"Oh, yes, of course. Why, he rode at the head of his troops; he was symbol in action. Why, in one battle, the Pharaoh himself might crush two hundred skulls with his bludgeon; he might make his way across the battlefield, executing the wounded and dying in the same manner. When he retired to his tent, his arms would be drenched in blood to the elbows. But remember, it was expected, you see. If the Pharaoh fell ... well, the battle would be over."
Silence.
Ramsey: "You don't want to know these things, do you? And yet modern warfare is ghastly. That recent war in Africa; men were blown apart by gunpowder. And the Civil War in the United States, what a horror. Things change, but they do not change...."
"Exactly. Could you yourself do such a thing? Crush skulls one after another?"
Ramsey smiled. "You are a brave man, aren't you, Lord Elliott, Earl of Rutherford. Yes, I could do it. So could you, if you were there, and you were Pharaoh; you could do it."
The ship plowed on through the grey sea. The coast of Africa loomed. The party was almost over.
It had been another perfect night. Alex had retired early, and Julie had been left alone to dance with Ramses for hours. She'd drunk a little too much wine.
And now as they stood in the tiny low-ceilinged passage outside her stateroom, she felt as always the wrenching, the temptation and the desperation that she mustn't give in to it.
It caught her utterly off guard when Ramses spun her around, crushed her to his chest and kissed her more roughly than usual. There was a painful urgency to it. She found herself fighting, then drawing back on the edge of tears, her hand raised to hit him. She didn't.
"Why do you try to force me?" she said.
The look in his eyes frightened her.
"I'm hungry," he said, all semblance of courtesy lost, "hungry for you, for everything. For food and drink and sunshine and life itself. But above all, for you. It is a pain in me! I grow weary of it."
"God!" she whispered. She put her hands up delicately to cover her face. Why was she resisting? For the moment, she didn't know.
"It's what it does to me, the potion in my veins," he said. "I need nothing, yet nothing fills me. Only love, perhaps. And so I wait." His voice grew quieter. "I wait for you to love me. If that is what is required."
She laughed suddenly. How clear it all was.
"Ah, but with all your wisdom, you have it backwards," she said. "What is required is that you love me."

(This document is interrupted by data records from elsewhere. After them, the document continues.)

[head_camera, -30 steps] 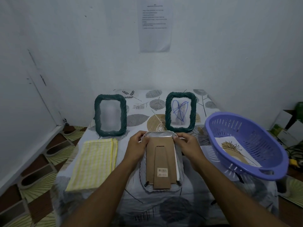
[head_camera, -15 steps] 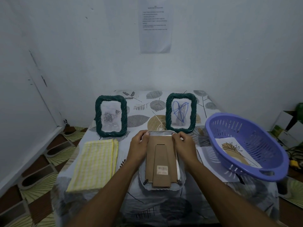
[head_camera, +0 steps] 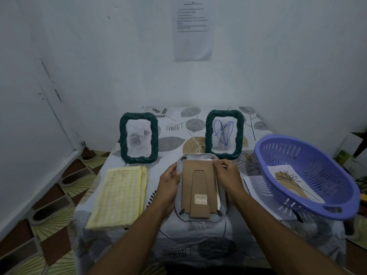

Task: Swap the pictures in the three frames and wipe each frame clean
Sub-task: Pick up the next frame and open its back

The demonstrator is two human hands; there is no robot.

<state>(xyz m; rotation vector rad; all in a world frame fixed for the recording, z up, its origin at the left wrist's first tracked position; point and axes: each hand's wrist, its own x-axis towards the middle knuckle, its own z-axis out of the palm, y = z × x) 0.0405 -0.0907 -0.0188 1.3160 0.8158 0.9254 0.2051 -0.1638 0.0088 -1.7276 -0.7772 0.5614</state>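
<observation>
Face-down grey frame [head_camera: 198, 218] at mid-worktop [head_camera: 198, 237], cardboard backing [head_camera: 190, 181] up, left hand [head_camera: 168, 180] gripping its left edge, right hand [head_camera: 228, 174] pinching the backing's top-right corner, rose-picture frame [head_camera: 138, 137] and blue-scribble frame [head_camera: 224, 133] upright behind, yellow checked cloth [head_camera: 119, 195] at left, purple basket [head_camera: 317, 159] with 1 picture [head_camera: 292, 183] at right.

cloth [head_camera: 119, 195] left, basket [head_camera: 305, 175] right — frame [head_camera: 198, 187] between
</observation>
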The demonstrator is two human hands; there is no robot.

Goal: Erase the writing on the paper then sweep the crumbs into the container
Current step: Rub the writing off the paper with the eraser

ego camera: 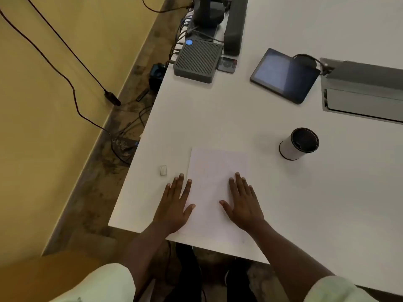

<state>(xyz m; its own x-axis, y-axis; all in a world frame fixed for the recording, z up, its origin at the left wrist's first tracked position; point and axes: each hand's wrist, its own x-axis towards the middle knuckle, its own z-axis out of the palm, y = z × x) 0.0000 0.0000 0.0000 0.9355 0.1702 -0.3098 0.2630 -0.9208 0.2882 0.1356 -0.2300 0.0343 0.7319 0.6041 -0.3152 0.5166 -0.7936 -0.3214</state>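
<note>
A white sheet of paper (214, 171) lies near the front edge of the white table (305, 192), with only faint marks visible on it. My left hand (174, 203) rests flat on the paper's left edge, fingers spread. Flat on the paper's right side lies my right hand (242, 203), also with fingers apart. A small white eraser (163, 170) sits on the table just left of the paper, a little beyond my left fingertips. A white cylindrical container (297, 143) with a dark inside stands to the right of the paper, beyond my right hand.
A tablet (284, 75) lies at the back, a laptop (366, 90) at the far right. A grey box with a blue dot (197, 59) and dark equipment stand at the back left corner. The table's left edge drops to a floor with cables.
</note>
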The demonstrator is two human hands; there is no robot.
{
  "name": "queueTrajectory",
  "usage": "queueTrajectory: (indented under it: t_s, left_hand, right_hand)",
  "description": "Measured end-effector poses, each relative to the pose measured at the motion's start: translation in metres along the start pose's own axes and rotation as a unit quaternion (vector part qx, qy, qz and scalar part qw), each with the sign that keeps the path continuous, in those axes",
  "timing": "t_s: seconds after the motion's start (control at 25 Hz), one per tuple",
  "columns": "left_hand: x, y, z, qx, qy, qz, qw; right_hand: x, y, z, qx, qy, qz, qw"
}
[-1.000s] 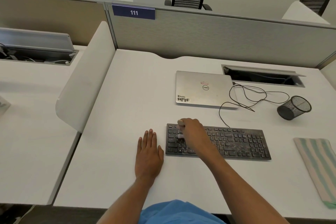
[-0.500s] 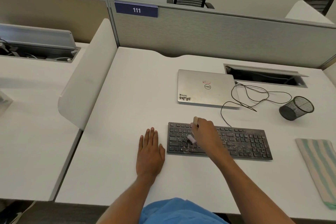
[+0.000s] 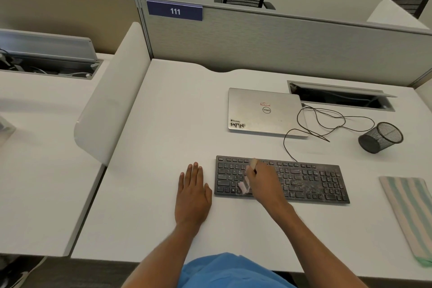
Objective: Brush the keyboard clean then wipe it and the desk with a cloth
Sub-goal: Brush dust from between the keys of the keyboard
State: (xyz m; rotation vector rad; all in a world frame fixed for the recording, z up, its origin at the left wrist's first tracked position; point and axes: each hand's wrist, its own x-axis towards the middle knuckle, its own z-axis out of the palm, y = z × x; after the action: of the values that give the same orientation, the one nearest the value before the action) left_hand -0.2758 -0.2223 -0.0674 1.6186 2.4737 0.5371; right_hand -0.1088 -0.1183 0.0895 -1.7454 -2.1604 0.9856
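Note:
A black keyboard, speckled with dust on its right half, lies on the white desk. My right hand is over the keyboard's left part, closed around a small brush whose pale bristles touch the lower left keys. Its wooden handle end sticks up above my fingers. My left hand rests flat on the desk just left of the keyboard, fingers apart, holding nothing. A striped green and beige cloth lies at the desk's right edge.
A closed silver laptop sits behind the keyboard, with a thin black cable looping beside it. A black mesh cup lies on its side at the right. A cable hatch is open at the back. A white divider borders the left.
My right hand has swept the brush from the keyboard's upper left keys down toward the lower left keys. The left hand has stayed flat on the desk.

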Motion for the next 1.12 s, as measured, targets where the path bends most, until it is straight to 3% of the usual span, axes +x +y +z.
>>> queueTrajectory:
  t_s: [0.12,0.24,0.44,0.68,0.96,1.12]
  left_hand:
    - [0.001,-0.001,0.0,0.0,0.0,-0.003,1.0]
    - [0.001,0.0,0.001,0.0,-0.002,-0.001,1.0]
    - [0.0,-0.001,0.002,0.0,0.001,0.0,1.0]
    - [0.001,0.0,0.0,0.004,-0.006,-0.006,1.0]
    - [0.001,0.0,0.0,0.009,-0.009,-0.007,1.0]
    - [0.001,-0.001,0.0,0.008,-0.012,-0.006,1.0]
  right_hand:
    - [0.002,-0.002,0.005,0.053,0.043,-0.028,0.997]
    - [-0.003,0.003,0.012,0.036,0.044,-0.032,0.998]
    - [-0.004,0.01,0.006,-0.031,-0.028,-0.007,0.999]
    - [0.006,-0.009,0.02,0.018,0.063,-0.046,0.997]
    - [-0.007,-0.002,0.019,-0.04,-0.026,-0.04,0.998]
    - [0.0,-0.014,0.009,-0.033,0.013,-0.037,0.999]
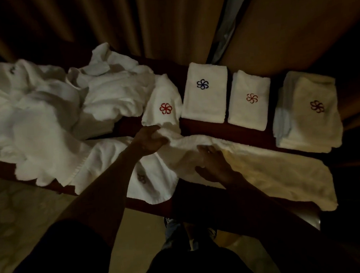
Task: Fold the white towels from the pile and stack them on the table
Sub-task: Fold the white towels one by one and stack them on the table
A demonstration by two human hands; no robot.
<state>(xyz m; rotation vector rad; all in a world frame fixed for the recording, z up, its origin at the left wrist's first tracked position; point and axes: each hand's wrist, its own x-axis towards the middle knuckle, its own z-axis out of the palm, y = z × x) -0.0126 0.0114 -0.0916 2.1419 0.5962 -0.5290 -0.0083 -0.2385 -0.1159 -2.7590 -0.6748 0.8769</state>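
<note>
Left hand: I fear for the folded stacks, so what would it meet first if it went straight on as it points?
Probably the towel with the red logo, lying just beyond the left hand, which grips the edge of the spread towel. The folded blue-logo towel comes after that; depth is unclear.

Looks like a hotel room or housekeeping corner, dimly lit. Evidence: dark red wooden table (204,127) loaded with white linen, all with the same embroidered pinwheel logo. The folded towels (206,104) sit in a row along the table's far edge, with a loose pile (44,117) on its left end. Heavy pleated curtains (144,20) hang right behind the table. Pale patterned floor (18,205) below its near edge.
</note>
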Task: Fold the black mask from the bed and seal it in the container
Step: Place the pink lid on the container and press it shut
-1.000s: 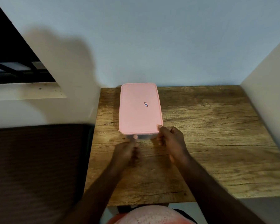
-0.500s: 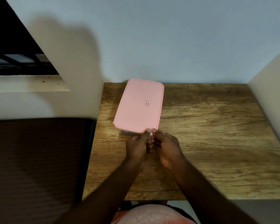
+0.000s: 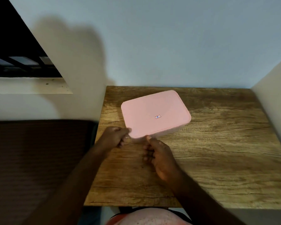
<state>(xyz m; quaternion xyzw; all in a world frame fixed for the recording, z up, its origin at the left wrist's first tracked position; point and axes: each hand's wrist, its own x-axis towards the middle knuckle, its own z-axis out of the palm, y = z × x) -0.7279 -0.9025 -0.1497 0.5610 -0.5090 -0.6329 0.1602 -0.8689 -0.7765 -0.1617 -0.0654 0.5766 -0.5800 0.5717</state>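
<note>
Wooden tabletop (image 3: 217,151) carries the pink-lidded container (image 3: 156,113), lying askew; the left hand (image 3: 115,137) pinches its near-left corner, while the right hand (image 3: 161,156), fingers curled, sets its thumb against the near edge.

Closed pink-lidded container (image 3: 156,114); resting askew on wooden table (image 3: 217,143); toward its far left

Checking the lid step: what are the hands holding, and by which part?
The left hand pinches the near-left corner of the container. The right hand touches its near rim with the thumb; a grip there cannot be told.
</note>
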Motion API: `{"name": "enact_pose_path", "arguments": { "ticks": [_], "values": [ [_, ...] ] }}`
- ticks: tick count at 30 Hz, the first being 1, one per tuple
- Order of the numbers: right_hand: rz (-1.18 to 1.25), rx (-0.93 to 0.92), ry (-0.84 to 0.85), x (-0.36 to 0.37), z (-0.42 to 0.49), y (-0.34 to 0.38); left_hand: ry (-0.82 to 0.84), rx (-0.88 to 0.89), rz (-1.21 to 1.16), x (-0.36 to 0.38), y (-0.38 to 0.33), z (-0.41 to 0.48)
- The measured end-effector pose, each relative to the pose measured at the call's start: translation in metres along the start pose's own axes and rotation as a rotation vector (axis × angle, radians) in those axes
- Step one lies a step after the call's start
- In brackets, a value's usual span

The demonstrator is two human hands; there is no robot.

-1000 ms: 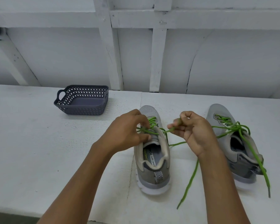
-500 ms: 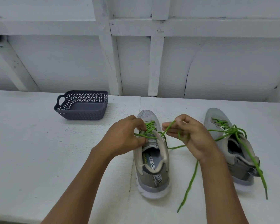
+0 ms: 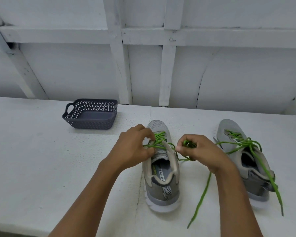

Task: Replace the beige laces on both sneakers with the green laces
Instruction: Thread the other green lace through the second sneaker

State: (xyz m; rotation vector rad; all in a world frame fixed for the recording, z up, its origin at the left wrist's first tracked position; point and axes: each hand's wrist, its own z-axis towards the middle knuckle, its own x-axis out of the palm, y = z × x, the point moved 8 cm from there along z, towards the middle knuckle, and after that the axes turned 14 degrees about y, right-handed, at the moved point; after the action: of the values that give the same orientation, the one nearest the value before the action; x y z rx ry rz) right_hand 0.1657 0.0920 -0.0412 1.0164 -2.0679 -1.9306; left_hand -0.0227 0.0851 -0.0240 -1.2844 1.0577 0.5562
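The left sneaker (image 3: 161, 182) and right sneaker (image 3: 253, 177) are standing side by side on the table (image 3: 32, 159), toes toward the wall (image 3: 75, 74) behind. The basket (image 3: 92, 124) is sitting farther back, to their left. The left hand (image 3: 135, 147) is lying over the left sneaker, the right hand (image 3: 200, 151) between the two, both pinching its lace (image 3: 161, 135).

A dark grey lattice-sided basket (image 3: 91, 115) with a handle sits on the white worktop (image 3: 32, 151), before a white-framed wall (image 3: 229, 74).
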Motion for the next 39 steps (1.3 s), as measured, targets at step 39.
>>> {"name": "enact_pose_path", "arguments": {
  "ticks": [39],
  "values": [
    [-0.195,0.061,0.056,-0.002,0.011,0.000,0.160,0.173,0.099,-0.001,-0.026,0.008]
  ]
}}
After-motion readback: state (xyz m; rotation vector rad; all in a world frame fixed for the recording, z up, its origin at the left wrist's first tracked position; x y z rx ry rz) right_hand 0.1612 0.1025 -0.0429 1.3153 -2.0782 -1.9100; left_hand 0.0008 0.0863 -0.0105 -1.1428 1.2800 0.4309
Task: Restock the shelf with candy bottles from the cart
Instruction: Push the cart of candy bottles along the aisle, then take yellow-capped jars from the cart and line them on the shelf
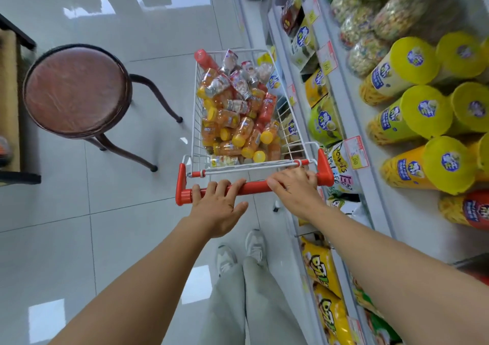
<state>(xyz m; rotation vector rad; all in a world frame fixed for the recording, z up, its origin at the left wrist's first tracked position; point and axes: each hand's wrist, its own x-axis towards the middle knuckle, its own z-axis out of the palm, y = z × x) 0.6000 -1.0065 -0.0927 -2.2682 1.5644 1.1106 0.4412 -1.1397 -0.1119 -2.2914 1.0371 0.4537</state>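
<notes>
both arms stretched forward, left grip (pixel 217 206) and right grip (pixel 293 185) curled over handle (pixel 254 187), left thumb spread

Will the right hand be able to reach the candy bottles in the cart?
Probably yes. The right hand grips the cart handle, and the candy bottles lie heaped just beyond it in the open-topped basket.

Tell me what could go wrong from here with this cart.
1. The cart sits close to the shelf; pushed on, it may snag the protruding price tags.
2. The candy bottles lie heaped loosely near the rim; a bump could tip one out.
3. The stool stands just left; steering away from the shelf might clip its leg.
</notes>
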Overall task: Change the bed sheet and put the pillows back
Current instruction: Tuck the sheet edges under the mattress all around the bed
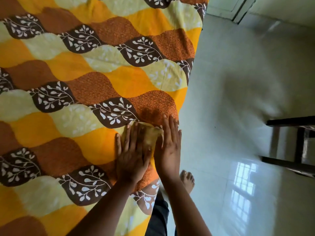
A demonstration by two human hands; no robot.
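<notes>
A bed sheet (pixel 88 79) with wavy yellow, orange, brown and pale leaf patches lies spread over the bed and fills the left of the head view. Its right edge hangs down the side of the bed. My left hand (pixel 132 154) presses flat on the sheet near that edge, fingers straight and spread. My right hand (pixel 168 145) lies flat beside it, right at the bed's edge, fingers straight. Both hands look slightly blurred. No pillows are in view.
A glossy white tiled floor (pixel 238 99) runs along the right of the bed. A dark wooden furniture frame (pixel 293 150) stands at the right edge. My bare foot (pixel 187 181) stands on the floor next to the bed. A door frame (pixel 242 11) shows at the top right.
</notes>
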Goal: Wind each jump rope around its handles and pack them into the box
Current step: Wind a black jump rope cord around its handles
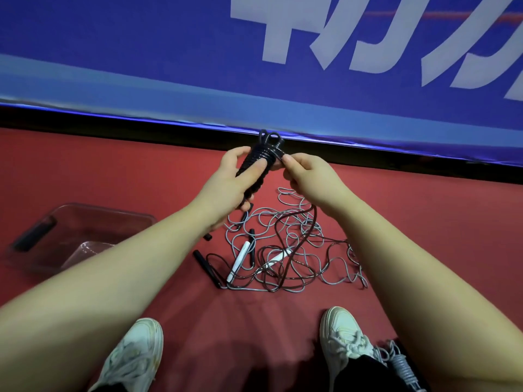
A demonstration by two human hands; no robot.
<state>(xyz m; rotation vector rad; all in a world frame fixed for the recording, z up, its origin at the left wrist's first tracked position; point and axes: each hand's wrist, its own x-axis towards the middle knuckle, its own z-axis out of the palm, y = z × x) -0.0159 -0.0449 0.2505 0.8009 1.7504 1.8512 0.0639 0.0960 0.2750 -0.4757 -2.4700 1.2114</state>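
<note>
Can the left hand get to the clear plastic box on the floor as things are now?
Probably yes: the clear plastic box lies open on its side of the red floor, nothing between. But the left hand grips the black wound jump rope, whose loose tail the right hand pinches.

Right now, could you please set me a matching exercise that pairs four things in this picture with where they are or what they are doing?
Things:
1. left hand
2. right hand
3. clear box
4. wound grey rope

States:
A. lies beside the right shoe
B. pinches the loose dark cord
C. grips the black wound bundle
D. sits on the red floor at the left

Pairs: 1-C; 2-B; 3-D; 4-A
</note>
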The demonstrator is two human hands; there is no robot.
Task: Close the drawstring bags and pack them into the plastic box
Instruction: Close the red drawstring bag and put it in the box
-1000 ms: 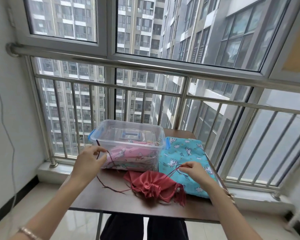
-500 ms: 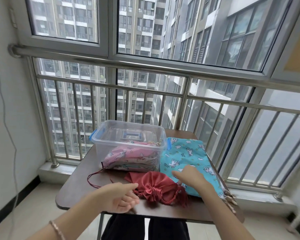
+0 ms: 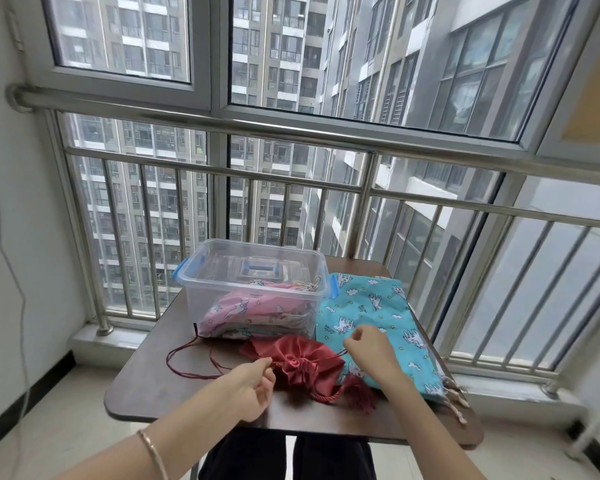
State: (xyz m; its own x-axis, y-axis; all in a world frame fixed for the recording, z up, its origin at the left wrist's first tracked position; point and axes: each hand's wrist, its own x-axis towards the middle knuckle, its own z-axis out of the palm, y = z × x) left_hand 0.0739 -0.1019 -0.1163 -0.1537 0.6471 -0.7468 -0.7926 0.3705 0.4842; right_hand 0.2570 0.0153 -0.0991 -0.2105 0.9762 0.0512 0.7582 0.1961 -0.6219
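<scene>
A red satin drawstring bag (image 3: 300, 360) lies on the brown table (image 3: 146, 386), its mouth gathered shut. My left hand (image 3: 248, 389) pinches the dark red cord at the bag's left side. My right hand (image 3: 369, 351) pinches the cord at the bag's right side. Slack cord (image 3: 184, 362) loops across the table to the left. A clear plastic box (image 3: 253, 289) with blue clips stands behind the bag and holds a pink unicorn bag (image 3: 253, 311). A blue unicorn drawstring bag (image 3: 378, 317) lies flat to the right of the box.
A steel railing (image 3: 291, 181) and window close off the far side of the small table. A white wall with a hanging cable (image 3: 18, 299) is on the left. The blue bag's corded end (image 3: 456, 400) hangs near the table's right front edge.
My left hand dropped from beside the box to the front of the table, then moved right to the red bag's mouth. My right hand stayed at the bag's right side.
</scene>
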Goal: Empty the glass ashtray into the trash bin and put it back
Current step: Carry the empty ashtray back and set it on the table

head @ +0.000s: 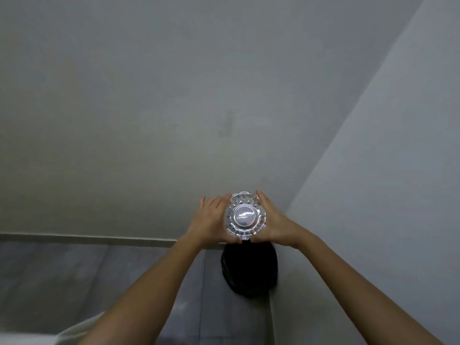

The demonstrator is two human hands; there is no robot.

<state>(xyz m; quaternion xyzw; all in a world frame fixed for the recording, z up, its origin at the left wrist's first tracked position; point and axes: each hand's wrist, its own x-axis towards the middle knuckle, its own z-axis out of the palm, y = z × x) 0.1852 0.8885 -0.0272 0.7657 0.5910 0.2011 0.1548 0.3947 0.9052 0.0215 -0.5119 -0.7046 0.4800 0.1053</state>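
Note:
The round glass ashtray [244,216] is turned so its underside faces me, held in the air between both hands. My left hand [210,219] grips its left edge and my right hand [275,224] grips its right edge. Directly below it on the floor stands the black trash bin [249,272], tucked into the corner of the walls. The bin's inside is dark and I cannot see what it holds.
A pale wall [149,108] fills the view ahead and a second wall [385,195] closes in on the right, meeting at the corner behind the bin. Grey floor tiles [87,275] spread to the left. A pale cloth edge [74,331] shows at the bottom left.

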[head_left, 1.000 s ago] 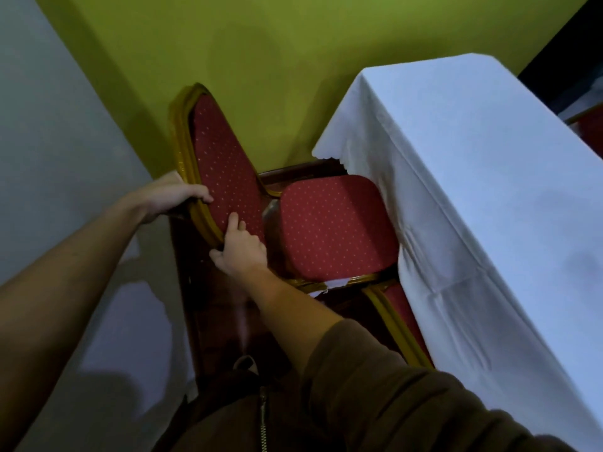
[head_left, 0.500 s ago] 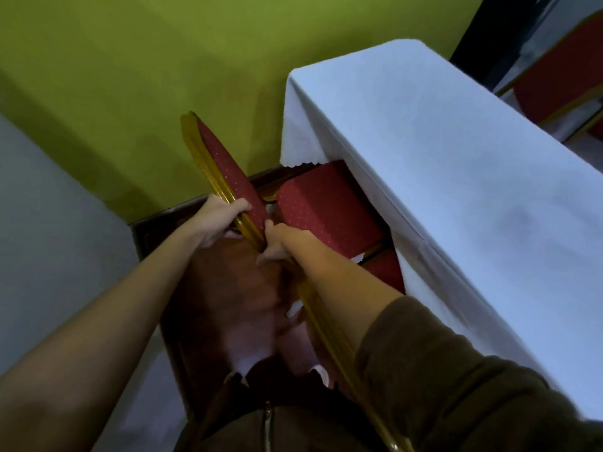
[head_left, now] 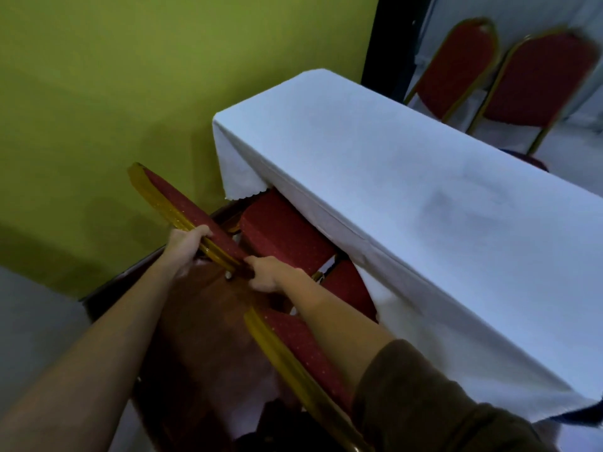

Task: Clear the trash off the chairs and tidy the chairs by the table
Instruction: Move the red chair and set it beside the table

His face went blank. Then slowly he nodded. He seemed utterly at a loss for words. She could not guess what he was really thinking.
Quickly she opened the door and went inside and sat down alone on the sofa. She put her face in her hands. How childish it had sounded. And yet it was true, it was heartbreakingly true. And she began to cry softly, hoping Rita would not hear her.
Twenty-four hours, the navigator had told him, and we shall dock in Alexandria.
He leaned on the railing of the deck. And peered into the thick mist which covered the water completely.
It was four o'clock. Not even the Earl of Rutherford was about. Samir had been fast asleep when last Ramses visited their rooms. And so he had the deck to himself.
He loved it. He loved the deep rumble of the engines through the great steel hull. He loved the ship's pure power. Ah, the paradox of twentieth-century man amid his great machines and inventions, for he was the same two-legged creature he had ever been, and yet his inventions were begetting inventions.
He drew out a cheroot--one of the sweet, mild smokes which the Earl of Rutherford had given him, and cupping his hand around the match carefully lighted it. He could not see the smoke as it disappeared, yet the thing tasted divine. He closed his eyes and savored the wind, and let himself think of Julie Stratford again now that she was safely barricaded in her little bedchamber.
But Julie Stratford faded. It was Cleopatra he saw. Twenty-four hours and we shall be in Alexandria.
He saw the conference room in the palace of long ago, the long marble table, and she the young Queen--young as Julie Stratford was now--conversing with her ambassadors and advisers.
He watched from an antechamber. He had been gone for a long time, wandering far to the north and to the east, into kingdoms that had not been known to him at all in earlier centuries. And returning the night before, had gone directly to her bedchamber.
All night long they'd made love; the windows had been open to the sea; she had been as hungry for him as he had been for her; for though he had had a hundred women in the preceding months, he loved only Cleopatra. So feverish his lovemaking had been that finally he had almost hurt her; yet she had invited him to go on, her arms holding him tight, her body again and again receiving him.
The audience was over. He watched her dismiss her courtiers. He watched her rise from her chair and come towards him--a tall woman with magnificent bones, and a long slender neck beautifully exposed, her rippling black hair swept back from her face into a circle on the back of her head in the Roman manner.
There was a vaguely defiant expression on her face, and a lift to her chin which accentuated it. It gave an immediate impression of strength, badly needed to temper innate seductiveness.
Only when she had drawn the curtain did she turn to him and smile, her dark eyes firing beautifully.